There are two flavours worth knowing. The on-premises data gateway is the older one, where you install a piece of software on a machine inside your network and it brokers the connection. The virtual network data gateway is the newer, fully managed option. You don't install or run anything. Microsoft provisions a managed gateway inside your Azure virtual network, and Fabric uses it to reach your private sources. No VM to patch, no server to babysit, no one getting paged at 2am because the gateway machine ran out of disk. For most cloud-native Australian businesses, the managed virtual network gateway is the one to reach for.

How the pricing actually works

Here's the part that catches people out, and it's worth being precise about because the surprise is avoidable.

When you run a Dataflow Gen2 normally, you pay for the compute it consumes, measured in Fabric capacity units, and that draws down against your capacity. Straightforward enough. When you run that same Dataflow Gen2 through a virtual network data gateway, the compute is billed at a higher rate. Microsoft applies a premium to the capacity units consumed because the work is running through managed private networking infrastructure rather than standard cloud connectivity.

So the same dataflow, doing the same transformation on the same volume of data, costs more when it runs through the gateway than when it runs over the public path. The difference isn't enormous per run, but it's real, and it compounds if you've got dataflows refreshing on a tight schedule. I've seen a client set up a private gateway for one sensitive source and then, without thinking it through, route every dataflow in the workspace through it for consistency. The result was a meaningful jump in capacity consumption for a lot of dataflows that didn't need private networking at all.
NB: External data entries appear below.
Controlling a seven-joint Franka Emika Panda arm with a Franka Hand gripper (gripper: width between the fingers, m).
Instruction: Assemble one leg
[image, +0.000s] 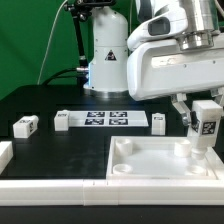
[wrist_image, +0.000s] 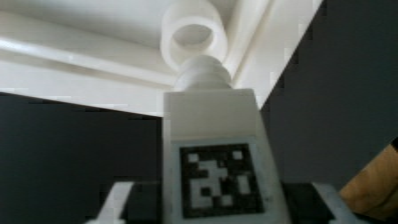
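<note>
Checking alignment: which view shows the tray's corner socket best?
The wrist view: the socket shows as a round ring just past the leg's tip. The exterior view shows the tray, the leg covering that corner.

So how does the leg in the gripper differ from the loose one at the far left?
The gripped leg stands upright at the tray's corner; the loose leg lies on its side on the table. The gripper holds one; the other is free. Both are white with tags.
</note>
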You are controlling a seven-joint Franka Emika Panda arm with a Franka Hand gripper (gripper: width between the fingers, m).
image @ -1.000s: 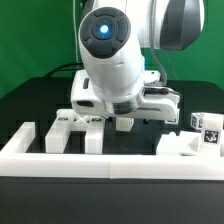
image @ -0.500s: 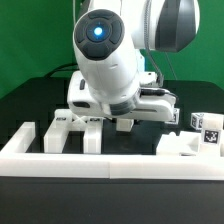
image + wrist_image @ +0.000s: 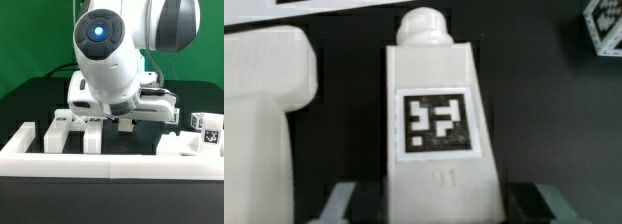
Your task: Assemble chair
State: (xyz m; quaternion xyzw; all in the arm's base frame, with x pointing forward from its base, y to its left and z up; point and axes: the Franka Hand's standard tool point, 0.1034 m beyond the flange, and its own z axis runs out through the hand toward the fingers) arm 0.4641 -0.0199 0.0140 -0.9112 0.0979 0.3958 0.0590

The practical rule is straightforward. Use the virtual network gateway for the dataflows that genuinely need to reach private data. Don't route public-source dataflows through it just because it's there. The premium is the cost of the privacy, and you only want to pay it where the privacy is required.

If you want to understand the broader Fabric billing model that this sits inside, we wrote a separate breakdown of how Fabric Data Factory pricing works that covers the capacity-unit model in general, and it's worth reading alongside this if the whole consumption thing is new to you.

Estimating the cost before you commit

The honest answer to "what will this cost us" is that it depends on three things: how much data each dataflow moves, how complex the transformations are, and how often the dataflow refreshes. A small dataflow that pulls a few thousand rows from a private SQL database once a day will barely register. A heavy dataflow that reshapes millions of rows every fifteen minutes through the gateway will consume real capacity at the premium rate, and you'll feel it.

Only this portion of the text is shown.